One week later, escaped murder suspect, guard remain at large

A week after Assistant Director for Corrections Vicky White, 56, and inmate, Casey White, 38, departed from the Lauderdale County Detention Center in Florence, Alabama, together, the two individuals remain on the run and at large Friday. In what appears to be a well-orchestrated jailbreak, the officer said she was escorting the inmate to a courthouse appointment that turned out not to exist, according to Lauderdale County Sheriff Rick Singleton. An investigation revealed that the relationship between them extended out of Vicky White’s work hours and included special privileges for Casey White. Attorney General Merrick Garland said Thursday the two fugitives, who are not related, are “regarded as extremely dangerous” and that anyone who spots them should not approach them. Garland added that the U.S. Marshals Service had taken over leading the search for the pair, but investigators have not yet come up with any solid leads to locate them.

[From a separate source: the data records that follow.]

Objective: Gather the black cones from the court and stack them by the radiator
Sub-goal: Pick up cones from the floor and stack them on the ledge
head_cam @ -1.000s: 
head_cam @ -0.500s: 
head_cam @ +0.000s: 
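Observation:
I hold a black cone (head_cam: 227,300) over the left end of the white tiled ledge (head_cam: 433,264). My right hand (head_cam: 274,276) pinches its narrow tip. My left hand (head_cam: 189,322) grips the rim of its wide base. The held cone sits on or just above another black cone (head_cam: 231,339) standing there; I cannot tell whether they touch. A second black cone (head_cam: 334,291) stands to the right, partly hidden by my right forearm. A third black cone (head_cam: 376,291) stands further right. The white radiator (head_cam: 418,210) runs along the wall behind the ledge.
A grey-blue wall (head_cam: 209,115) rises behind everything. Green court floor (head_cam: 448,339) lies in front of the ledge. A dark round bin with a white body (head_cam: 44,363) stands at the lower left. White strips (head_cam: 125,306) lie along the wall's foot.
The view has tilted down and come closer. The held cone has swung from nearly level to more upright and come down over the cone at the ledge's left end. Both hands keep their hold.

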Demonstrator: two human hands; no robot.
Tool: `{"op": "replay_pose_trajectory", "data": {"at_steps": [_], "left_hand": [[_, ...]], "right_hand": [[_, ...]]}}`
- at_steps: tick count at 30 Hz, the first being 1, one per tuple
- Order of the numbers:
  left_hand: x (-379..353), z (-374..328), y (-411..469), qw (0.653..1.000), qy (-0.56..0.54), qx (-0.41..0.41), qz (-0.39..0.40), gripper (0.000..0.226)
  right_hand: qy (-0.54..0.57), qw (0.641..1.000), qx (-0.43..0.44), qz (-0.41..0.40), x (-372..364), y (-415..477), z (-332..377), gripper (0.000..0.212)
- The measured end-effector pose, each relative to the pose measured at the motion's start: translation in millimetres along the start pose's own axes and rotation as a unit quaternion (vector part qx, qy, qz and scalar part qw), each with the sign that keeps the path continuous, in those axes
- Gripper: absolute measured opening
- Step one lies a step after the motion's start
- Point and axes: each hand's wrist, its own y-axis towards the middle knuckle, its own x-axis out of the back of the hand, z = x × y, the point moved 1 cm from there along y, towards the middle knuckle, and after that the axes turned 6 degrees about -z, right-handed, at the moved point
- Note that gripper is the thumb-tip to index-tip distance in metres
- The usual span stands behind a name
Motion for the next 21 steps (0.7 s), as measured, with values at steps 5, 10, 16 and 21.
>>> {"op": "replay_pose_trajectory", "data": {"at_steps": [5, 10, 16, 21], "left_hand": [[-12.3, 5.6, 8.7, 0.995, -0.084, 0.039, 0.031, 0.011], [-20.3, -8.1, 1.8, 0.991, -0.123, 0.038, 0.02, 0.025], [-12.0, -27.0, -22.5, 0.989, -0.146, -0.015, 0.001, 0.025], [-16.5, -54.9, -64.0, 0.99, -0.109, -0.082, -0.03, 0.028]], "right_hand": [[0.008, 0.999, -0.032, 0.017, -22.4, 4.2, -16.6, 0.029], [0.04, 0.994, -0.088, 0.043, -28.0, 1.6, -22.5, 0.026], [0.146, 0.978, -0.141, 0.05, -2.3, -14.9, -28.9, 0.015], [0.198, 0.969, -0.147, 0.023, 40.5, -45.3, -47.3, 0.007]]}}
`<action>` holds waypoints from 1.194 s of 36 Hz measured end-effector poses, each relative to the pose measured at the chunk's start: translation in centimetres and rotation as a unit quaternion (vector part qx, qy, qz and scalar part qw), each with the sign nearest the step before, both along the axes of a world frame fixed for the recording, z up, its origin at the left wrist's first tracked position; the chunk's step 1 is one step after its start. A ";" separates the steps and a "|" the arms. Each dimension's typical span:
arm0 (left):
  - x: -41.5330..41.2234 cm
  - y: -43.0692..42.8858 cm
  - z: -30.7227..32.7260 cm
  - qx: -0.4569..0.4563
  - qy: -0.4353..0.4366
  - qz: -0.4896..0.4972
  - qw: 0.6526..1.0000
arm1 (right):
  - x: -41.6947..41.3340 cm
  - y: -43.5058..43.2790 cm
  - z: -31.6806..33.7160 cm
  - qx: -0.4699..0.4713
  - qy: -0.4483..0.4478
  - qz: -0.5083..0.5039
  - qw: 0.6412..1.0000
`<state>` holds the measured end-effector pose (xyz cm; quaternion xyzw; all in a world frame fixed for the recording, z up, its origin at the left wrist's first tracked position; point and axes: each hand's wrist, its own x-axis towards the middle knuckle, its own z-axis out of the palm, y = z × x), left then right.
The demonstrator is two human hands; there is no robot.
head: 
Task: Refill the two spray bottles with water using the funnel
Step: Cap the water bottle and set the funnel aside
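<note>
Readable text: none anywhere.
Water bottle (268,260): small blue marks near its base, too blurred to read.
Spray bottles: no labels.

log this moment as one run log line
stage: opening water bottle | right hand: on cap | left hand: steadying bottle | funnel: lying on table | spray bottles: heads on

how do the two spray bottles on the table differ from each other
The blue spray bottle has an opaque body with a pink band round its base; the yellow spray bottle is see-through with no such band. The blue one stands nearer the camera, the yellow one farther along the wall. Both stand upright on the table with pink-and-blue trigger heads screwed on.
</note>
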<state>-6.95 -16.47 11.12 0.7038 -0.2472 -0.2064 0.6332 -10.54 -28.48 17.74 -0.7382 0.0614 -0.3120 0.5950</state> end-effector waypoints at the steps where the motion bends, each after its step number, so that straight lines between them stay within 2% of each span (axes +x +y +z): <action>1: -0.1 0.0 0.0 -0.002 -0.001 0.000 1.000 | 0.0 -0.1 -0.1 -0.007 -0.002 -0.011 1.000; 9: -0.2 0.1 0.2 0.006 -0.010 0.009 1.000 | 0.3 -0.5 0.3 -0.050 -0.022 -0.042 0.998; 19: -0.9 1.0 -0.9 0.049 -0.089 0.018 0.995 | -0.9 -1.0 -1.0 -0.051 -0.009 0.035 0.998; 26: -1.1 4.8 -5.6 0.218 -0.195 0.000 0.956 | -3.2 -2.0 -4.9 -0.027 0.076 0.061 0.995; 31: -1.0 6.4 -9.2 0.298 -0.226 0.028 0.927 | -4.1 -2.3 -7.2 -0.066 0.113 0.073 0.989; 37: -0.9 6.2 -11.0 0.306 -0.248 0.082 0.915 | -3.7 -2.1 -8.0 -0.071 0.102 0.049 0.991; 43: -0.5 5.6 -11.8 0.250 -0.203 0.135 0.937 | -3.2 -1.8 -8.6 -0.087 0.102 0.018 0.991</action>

WNBA season begins without one of its biggest stars: Brittney Griner

The WNBA season gets underway Friday, but the league’s biggest story remains star player Brittney Griner’s ongoing detention in Russia. Griner, the Phoenix Mercury’s All-Star center, has been held there since February after authorities said a cannabis-oil vape cartridge was found in her luggage at the Moscow airport. The U.S. State Department has since classified her as being “wrongfully detained.” The league plans to recognize Griner with on-court floor decals featuring her initials and her number 42. Other major storylines entering the WNBA’s 26th season include the return of Becky Hammon, who takes over as coach of the Las Vegas Aces after serving as an NBA assistant coach for the San Antonio Spurs since 2014. It could also be a farewell tour for two other league legends: all-time rebounds leader Sylvia Fowles of the Minnesota Lynx and all-time assists leader Sue Bird of the Seattle Storm, both of whom have indicated they are likely to retire after this season.